## Exercise:
How many lines in the data below contain the word "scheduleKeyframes"? State only the number.

★ ★ ★ ★ ★ ★ ★

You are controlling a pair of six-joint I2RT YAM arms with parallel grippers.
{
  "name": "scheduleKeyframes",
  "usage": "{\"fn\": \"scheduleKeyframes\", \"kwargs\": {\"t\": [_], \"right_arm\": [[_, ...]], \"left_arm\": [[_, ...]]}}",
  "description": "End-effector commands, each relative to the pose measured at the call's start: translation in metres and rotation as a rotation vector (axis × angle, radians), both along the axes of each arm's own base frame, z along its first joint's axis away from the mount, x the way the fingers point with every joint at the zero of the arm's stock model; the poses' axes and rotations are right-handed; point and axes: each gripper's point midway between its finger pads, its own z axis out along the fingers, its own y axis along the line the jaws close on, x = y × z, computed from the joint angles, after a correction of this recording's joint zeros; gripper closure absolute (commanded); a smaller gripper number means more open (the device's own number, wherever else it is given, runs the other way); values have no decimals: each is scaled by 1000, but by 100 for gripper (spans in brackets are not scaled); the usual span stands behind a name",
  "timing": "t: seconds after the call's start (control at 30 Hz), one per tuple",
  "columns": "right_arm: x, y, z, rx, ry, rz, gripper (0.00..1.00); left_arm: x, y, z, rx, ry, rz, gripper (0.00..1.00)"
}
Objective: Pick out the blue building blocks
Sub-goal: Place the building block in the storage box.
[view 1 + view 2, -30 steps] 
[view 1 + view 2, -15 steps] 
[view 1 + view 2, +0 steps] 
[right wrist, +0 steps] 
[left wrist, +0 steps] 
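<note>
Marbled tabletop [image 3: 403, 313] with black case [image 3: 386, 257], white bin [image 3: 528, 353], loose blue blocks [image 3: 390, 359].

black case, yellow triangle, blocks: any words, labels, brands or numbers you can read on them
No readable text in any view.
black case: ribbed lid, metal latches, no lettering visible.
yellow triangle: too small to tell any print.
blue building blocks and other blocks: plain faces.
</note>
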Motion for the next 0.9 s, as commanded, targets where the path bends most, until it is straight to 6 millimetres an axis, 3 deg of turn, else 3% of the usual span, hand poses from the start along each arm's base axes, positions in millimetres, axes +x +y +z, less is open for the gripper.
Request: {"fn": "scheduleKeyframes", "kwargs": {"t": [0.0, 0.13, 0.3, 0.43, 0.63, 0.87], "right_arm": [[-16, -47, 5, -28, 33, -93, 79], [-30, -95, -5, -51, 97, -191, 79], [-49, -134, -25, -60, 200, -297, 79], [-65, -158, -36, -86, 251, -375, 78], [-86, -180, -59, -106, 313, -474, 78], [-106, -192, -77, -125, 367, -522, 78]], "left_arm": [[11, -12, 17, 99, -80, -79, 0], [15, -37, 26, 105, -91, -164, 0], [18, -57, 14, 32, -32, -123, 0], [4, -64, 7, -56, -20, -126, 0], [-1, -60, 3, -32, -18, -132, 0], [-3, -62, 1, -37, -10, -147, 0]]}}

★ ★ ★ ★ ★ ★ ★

## Result for this exercise:
3